- Github as the source control repository
- Github Actions as the DevOps orchestration tool
- GitHub client
- Azure CLI
- The Terraform extension for Azure DevOps if you are using Azure DevOps + Terraform to spin up infrastructure
- One or more Azure subscription(s) based on whether you are deploying Prod only or Prod and Dev environments
- Important - As mentioned in the Prerequisites at the beginning here, if you plan to use either a Free/Trial or similar learning purpose subscriptions, they might pose 'Usage + quotas' limitations in the default Azure region being used for deployment. Please read provided instructions carefully to succeessfully execute this deployment.
- Azure service principals to access / create Azure resources from Azure DevOps or Github Actions (or the ability to create them)
- Git bash, WSL or another shell script runner on your local machine
- When using WSL,
- make sure to completely work in the context of the unix env (cloning of the repo, defining the file paths,...). You can then connect to this environment with VSCode (if that is your editor) if you install the "Remote - SSH" extension
- dos2unix:
sudo apt-get install dos2unix
- set up GitHub cli (mentioned above) (or via
sudo apt-get install gh
) - Login to GitHub:
gh auth login
- Config Git locally:
git config --global user.email "[email protected]"
andgit config --global user.name "Your Name"
Note:
Git version 2.27 or newer is required.

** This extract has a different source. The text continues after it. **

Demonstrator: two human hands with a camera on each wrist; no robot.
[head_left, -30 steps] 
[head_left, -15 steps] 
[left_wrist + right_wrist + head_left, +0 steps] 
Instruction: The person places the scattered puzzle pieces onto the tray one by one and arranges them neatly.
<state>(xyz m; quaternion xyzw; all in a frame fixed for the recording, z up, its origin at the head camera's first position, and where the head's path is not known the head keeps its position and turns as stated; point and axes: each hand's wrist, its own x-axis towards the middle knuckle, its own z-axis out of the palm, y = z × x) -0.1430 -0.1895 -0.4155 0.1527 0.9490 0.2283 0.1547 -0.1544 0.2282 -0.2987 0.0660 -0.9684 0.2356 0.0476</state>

See these instructions to upgrade.
-
Replicate MLOps-V2 Template Repositories in your GitHub organization
Go to https://github.com/Azure/mlops-templates/fork to fork the mlops templates repo into your Github org. This repo has reusable mlops code that can be used across multiple projects.Go to https://github.com/Azure/mlops-project-template/generate to create a repository in your Github org using the mlops-project-template. This is the monorepo that you will use to pull example projects from in a later step.
-
Clone the mlops-v2 repository to local system
On your local machine, select or create a root directory (ex: 'mlprojects') to hold your project repository as well as the mlops-v2 repository. Change to this directory.Clone the mlops-v2 repository to this directory. This provides the documentation and the
sparse_checkout.sh
script. This repository and folder will be used to bootstrap your projects:
# git clone https://github.com/Azure/mlops-v2.git
-
Configure and run sparse checkout
From your local project root directory, open the/mlops-v2/sparse_checkout.sh
for editing. Edit the following variables as needed to select the infastructure management tool used by your organization, the type of Open this file in an editor and set the following variables:Note:
When running the script through a "vanilla" WSL, then you'll most likely get strange errors... In that case it might suffice to use dos2unix on the file (in WSL) run;
dos2unix sparse_checkout.sh
(in the mlops-v2 repo folder)
- infrastructure_version selects the tool that will be used to deploy cloud resources.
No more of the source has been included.